Suppression was not provided for cable trays RED-8 and WHT-9 located within the cable spreading area. Source range neutron monitoring instrumentation was required for hot shutdown to verify that the reactor was shutdown. The inspectors noted that the supplemental Safety Evaluation Report for fire protection, dated December 22, 1981, specifically required that a source range flux monitor be added to the remote shutdown panel to provide an immediate indication of a potential positive excursion from low reactivity within the reactor core. The licensee did provide source range monitoring at the remote shutdown panel in order to satisfy 10 CFR Part 50,Section III.L. However, such monitoring capability required the use of an operator outside of the control room and communications between the control room and the remote shutdown panel. As such, source range monitoring capability at the remote shutdown panel did not qualify as a redundant train free of fire damage.
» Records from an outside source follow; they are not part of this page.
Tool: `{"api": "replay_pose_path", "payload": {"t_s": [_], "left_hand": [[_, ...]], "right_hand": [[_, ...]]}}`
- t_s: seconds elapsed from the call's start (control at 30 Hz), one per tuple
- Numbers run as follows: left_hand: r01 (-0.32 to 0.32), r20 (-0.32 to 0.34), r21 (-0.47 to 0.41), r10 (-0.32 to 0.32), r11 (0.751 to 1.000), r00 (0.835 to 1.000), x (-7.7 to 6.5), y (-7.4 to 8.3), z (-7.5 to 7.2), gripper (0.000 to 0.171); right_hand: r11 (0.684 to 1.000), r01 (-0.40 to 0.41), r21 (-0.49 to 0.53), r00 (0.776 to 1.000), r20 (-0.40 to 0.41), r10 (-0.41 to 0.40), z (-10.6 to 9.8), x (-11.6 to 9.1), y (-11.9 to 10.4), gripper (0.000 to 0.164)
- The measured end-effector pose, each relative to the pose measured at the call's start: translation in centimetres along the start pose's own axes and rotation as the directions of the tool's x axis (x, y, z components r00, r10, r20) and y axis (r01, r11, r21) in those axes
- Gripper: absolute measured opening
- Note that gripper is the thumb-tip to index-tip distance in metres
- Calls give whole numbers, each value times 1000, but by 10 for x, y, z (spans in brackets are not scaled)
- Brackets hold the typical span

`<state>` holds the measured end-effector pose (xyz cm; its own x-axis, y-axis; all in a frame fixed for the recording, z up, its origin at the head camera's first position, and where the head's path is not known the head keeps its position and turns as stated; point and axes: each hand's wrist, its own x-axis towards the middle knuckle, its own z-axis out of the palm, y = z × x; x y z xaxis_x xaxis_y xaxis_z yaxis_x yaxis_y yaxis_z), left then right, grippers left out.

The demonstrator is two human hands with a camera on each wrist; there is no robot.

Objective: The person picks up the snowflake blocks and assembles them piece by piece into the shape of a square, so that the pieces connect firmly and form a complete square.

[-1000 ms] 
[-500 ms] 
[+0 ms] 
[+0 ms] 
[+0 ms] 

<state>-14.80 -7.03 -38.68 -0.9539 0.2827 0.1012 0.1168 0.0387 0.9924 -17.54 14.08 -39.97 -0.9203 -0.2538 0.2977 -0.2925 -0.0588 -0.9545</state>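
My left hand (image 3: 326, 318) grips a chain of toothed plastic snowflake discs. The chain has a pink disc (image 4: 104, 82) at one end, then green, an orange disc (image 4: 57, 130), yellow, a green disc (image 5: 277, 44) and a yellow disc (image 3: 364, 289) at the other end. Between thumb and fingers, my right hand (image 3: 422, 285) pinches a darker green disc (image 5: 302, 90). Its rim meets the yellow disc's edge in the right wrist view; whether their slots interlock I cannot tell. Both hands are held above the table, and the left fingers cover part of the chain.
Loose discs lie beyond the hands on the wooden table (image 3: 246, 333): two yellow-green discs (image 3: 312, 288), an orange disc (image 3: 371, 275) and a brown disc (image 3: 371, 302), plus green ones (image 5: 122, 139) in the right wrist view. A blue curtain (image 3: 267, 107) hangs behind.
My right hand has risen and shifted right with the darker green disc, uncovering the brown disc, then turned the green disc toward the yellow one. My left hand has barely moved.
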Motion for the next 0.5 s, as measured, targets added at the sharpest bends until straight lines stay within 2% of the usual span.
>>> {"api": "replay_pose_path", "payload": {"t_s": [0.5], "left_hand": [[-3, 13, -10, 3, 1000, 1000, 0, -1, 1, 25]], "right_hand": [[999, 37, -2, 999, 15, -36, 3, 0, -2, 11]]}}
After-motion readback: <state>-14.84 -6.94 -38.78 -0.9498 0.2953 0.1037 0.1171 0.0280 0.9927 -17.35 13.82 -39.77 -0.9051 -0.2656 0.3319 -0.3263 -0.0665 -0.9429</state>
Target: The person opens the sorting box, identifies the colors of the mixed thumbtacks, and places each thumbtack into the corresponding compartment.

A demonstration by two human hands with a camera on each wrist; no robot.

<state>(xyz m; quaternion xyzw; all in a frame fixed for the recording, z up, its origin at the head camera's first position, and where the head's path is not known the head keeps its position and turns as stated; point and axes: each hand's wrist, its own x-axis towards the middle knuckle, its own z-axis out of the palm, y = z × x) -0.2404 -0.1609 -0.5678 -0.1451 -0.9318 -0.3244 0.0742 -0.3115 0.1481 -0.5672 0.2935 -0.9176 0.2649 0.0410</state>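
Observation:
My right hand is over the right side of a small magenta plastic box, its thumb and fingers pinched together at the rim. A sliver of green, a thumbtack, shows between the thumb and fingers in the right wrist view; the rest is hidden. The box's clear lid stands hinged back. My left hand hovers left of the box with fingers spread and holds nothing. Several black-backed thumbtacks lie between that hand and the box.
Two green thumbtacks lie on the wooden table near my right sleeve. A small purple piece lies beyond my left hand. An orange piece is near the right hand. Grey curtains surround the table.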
The blowdown isolation valve for the B steam generator located outside containment, valve BT-3B, was located within fire area AX-32. Cable routing information provided by the licensee indicated that the cables for the redundant valve, valve BT-2B located within containment, was routed through cable trays 1AL6S6, 1AT16S6, 1AT18S6, 1AT19S6, 1AT20S6, and 1AT22S6 which did not have suppression. Isolation of the B steam generator was required for hot shutdown to ensure that the steam generator did not reach a dry out condition. Procedure E-FP-08, Appendix C, specified manual actions to isolate the B steam generator blowdown line by closing manual valves locally which was acceptable for meeting 10 CFR Part 50, Appendix R,Section III.L, but did not qualify as a redundant train free of fire damage.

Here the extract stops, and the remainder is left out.